Editoriali
26/11/2014

Dati di prevalenza e guarigione alla base di un’azione più efficace contro il cancro

Tumori e società

Armi, acciaio e malattie è il titolo del fortunato libro di Jared Diamond sulla “breve storia del mondo negli ultimi tredicimila anni”.1 Una storia che ha visto l’uomo lavorare il metallo e forgiare armi per il cibo (andate e moltiplicatevi!) e combattere contro le malattie per vivere più a lungo e meglio. E noi contemporanei quale snodo occupiamo in questo percorso storico, non poi così lungo come si riteneva un tempo? Di certo si tratta di un tempo di rapide trasformazioni se in un solo secolo, il XX, nel Nord del mondo la speranza di vita media è raddoppiata: in Italia, per esempio, all'inizio del Novecento si viveva in media circa 40 anni, mentre all'inizio degli anni 2000 abbiamo sfiorato gli 80.2 Di conseguenza il tratto di storia in cui viviamo è caratterizzato dall’invecchiamento dell’uomo e dalle malattie che lo accompagnano, infatti le patologie cronico-degenerative (non trasmissibili) causano oltre il 60% delle morti a livello globale.3 Tra queste, prevalgono le malattie cardiovascolari, le malattie respiratorie croniche, il diabete e i tumori.
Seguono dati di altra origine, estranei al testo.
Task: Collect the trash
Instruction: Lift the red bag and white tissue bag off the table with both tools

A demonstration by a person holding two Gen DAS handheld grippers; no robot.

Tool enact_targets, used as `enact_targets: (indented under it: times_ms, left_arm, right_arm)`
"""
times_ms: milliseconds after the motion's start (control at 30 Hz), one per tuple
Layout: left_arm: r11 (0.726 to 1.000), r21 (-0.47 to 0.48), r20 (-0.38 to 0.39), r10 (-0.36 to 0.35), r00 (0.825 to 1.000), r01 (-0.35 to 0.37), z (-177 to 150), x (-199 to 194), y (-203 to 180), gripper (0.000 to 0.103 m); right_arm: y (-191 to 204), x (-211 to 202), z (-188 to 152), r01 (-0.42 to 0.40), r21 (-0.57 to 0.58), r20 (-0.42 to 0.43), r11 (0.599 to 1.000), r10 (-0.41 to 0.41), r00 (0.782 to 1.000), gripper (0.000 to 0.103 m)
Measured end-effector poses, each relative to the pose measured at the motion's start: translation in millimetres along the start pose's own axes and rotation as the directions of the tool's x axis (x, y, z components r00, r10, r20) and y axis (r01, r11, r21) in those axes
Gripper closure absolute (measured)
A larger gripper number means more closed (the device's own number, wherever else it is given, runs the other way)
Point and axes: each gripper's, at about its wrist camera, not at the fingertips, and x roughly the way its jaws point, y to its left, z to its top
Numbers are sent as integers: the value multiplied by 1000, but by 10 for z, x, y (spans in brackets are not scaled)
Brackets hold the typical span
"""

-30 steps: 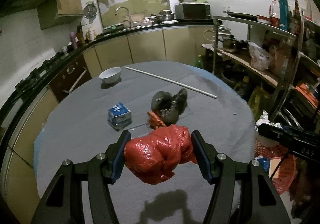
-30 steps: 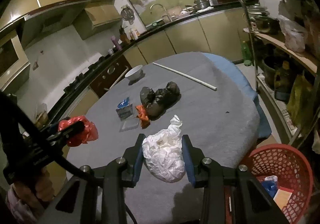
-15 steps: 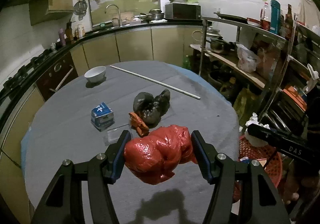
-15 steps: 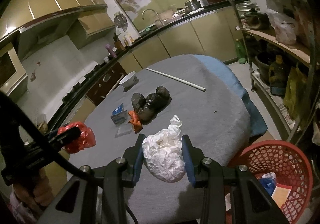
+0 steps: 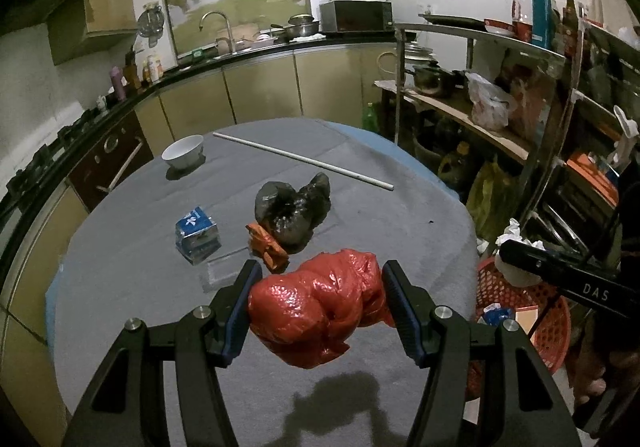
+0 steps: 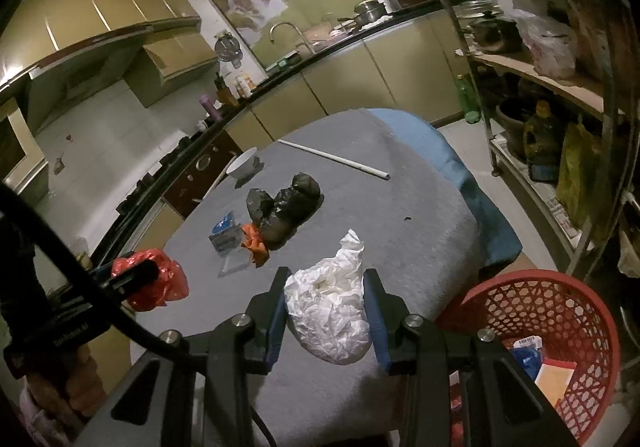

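Left gripper (image 5: 318,297): closed on the red bag (image 5: 320,313), both pads pressed into its sides; bag held clear above the worktop (image 5: 400,231), its shadow on the cloth below.
Right gripper (image 6: 326,307): clamped on the white bag (image 6: 330,313), crumpled, one twisted end poking up past the fingertips; held over the worktop edge, just left of the basket.
Basket (image 6: 540,307): red mesh, on the floor beside the worktop; a blue wrapper and an orange-and-white card lie inside.
Black bag (image 5: 292,209): lumpy, on the worktop, taken as landmark.
Orange wrapper (image 5: 268,247): touching the near-left side of the black bag.
Blue carton (image 5: 197,233): left of the black bag, a little apart.
Clear plastic piece (image 5: 224,272): flat on the cloth, near side of the black bag, just beside the orange wrapper.
White rod (image 5: 300,159): lies slantwise beyond the black bag.
Bowl (image 5: 183,151): white, far left of the black bag, well apart.
Cross view: from the right wrist, the red bag (image 6: 150,279) hangs in the left gripper (image 6: 136,273), left of the black bag (image 6: 286,207).
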Motion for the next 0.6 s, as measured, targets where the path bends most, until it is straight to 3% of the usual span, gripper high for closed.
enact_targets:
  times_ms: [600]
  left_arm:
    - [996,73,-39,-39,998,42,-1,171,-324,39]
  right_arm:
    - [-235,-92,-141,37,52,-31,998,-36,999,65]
E forse proprio questi ultimi rappresentano la patologia che meglio descrive le nostre società. Lo si desume dalla forte relazione tra frequenza del tumore e grandi indicatori macro-economici: incidenza, mortalità, sopravvivenza sono legati al reddito (all’investimento in sanità);4 ci si ammala per tumore più nel Nord del mondo che nel Sud (i tassi più alti sono in America Settentrionale, i più bassi in Africa), anche se la mortalità per tumore non segue la stessa distribuzione geografica, essendo più omogenea tra grande aree continentali, dal che si evince quanto sia grande la diseguaglianza nella capacità di cura nelle diverse società.4,5
Nonostante il tumore venga ancora indicato come un male oscuro, associato a una morte ritenuta certa e imminente, negli ultimi decenni l’oncologia è stata attraversata da tali profonde e positive modificazioni da richiedere un riesame del quadro epidemiologico e delle politiche sanitarie per il controllo del cancro. In Europa la prognosi della malattia è migliorata progressivamente e in modo importante ovunque, come testimoniato dagli studi Eurocare,6 ma lo svantaggio per le aree più povere è difficile da ridurre6,7 e gli strati sociali privilegiati godono di un migliore accesso alle cure.8 D’altra parte il numero di nuovi malati continua ad aumentare9 a causa di un contrasto inadeguato dei rischi di malattia e per l’invecchiamento delle popolazioni: la prevalenza per tumore diventa così, almeno nel Nord del mondo, un parametro essenziale per il governo della sanità,10 il cui studio è un elemento indispensabile nella lotta contro il cancro.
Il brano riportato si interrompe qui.